Problem description: In the entries below, find the line containing "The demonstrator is" and the line containing "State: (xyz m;". Copy those two lines and everything between them exactly, and only that.
·····
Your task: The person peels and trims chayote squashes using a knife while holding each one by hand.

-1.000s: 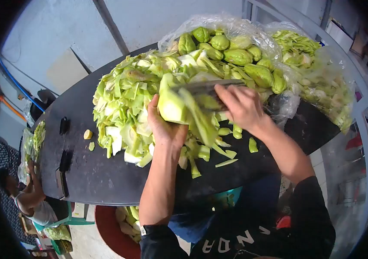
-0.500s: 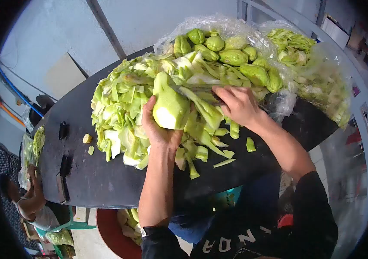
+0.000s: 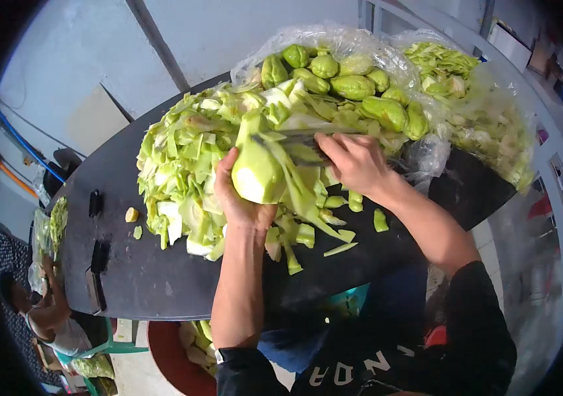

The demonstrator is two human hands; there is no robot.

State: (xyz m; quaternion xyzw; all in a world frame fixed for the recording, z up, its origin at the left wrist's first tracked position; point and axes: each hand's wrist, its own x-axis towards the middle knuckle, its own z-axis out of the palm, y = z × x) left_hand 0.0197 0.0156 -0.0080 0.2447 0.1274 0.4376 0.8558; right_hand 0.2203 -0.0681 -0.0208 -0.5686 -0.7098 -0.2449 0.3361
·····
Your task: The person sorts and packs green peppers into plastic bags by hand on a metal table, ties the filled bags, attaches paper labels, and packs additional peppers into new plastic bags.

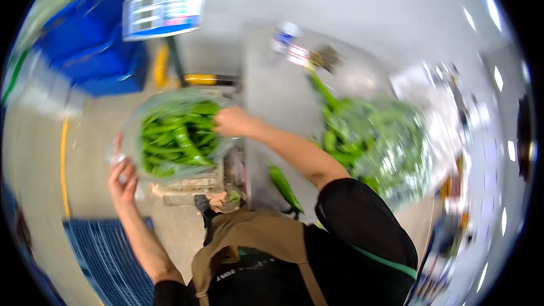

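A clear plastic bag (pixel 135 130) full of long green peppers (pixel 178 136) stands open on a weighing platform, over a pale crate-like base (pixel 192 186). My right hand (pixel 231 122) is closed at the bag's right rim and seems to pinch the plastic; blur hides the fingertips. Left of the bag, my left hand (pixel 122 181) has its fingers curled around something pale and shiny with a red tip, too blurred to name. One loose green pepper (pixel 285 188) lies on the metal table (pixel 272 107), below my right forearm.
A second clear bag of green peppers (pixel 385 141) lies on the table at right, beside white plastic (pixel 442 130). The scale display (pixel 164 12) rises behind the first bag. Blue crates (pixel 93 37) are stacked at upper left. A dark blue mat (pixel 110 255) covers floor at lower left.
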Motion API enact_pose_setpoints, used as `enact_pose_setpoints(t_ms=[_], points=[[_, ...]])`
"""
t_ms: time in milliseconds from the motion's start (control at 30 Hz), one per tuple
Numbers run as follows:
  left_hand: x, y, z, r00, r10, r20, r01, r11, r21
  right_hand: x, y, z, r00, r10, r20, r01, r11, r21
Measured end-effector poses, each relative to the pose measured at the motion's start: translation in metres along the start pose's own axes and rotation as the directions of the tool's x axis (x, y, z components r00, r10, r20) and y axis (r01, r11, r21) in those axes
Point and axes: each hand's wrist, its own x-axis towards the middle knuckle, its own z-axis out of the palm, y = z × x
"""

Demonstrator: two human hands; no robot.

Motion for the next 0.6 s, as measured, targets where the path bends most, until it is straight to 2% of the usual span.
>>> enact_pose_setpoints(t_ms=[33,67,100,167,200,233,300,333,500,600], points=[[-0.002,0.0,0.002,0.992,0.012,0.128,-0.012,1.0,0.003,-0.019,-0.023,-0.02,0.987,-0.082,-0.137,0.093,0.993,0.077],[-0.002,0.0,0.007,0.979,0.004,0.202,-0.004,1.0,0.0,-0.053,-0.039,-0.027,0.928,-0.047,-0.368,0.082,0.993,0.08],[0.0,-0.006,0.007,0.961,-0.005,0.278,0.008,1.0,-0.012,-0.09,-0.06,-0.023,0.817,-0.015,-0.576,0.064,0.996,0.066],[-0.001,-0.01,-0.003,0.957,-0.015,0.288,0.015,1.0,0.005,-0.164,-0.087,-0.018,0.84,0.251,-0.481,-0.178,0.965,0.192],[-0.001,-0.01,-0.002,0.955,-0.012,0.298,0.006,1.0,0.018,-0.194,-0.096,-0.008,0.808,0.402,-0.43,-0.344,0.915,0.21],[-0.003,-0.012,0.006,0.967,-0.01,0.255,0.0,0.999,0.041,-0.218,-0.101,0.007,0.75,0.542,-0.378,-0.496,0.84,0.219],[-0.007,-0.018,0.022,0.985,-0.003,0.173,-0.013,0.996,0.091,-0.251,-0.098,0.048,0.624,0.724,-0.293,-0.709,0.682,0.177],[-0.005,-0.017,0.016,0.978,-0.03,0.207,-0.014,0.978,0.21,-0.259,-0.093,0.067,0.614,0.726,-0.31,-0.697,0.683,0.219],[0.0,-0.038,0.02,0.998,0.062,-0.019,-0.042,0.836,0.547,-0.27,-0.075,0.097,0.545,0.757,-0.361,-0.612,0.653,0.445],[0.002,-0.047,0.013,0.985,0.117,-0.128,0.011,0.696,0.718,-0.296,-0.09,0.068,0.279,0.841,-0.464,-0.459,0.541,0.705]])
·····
Result of the task:
The demonstrator is two human hands; there is no robot.

State: (xyz m; quaternion xyzw; all in a world frame fixed for the recording, z up, its origin at the left wrist's first tracked position; point and axes: each hand's wrist, its own x-axis towards the middle knuckle, its own z-axis out of the palm, y = z × x) left_hand 0.0197 0.0156 -0.0080 0.2447 0.1274 0.4376 0.8558; right_hand 0.2203 -0.0681 -0.0208 -0.5686 -0.7098 -0.2449 0.3361

The exercise is complete.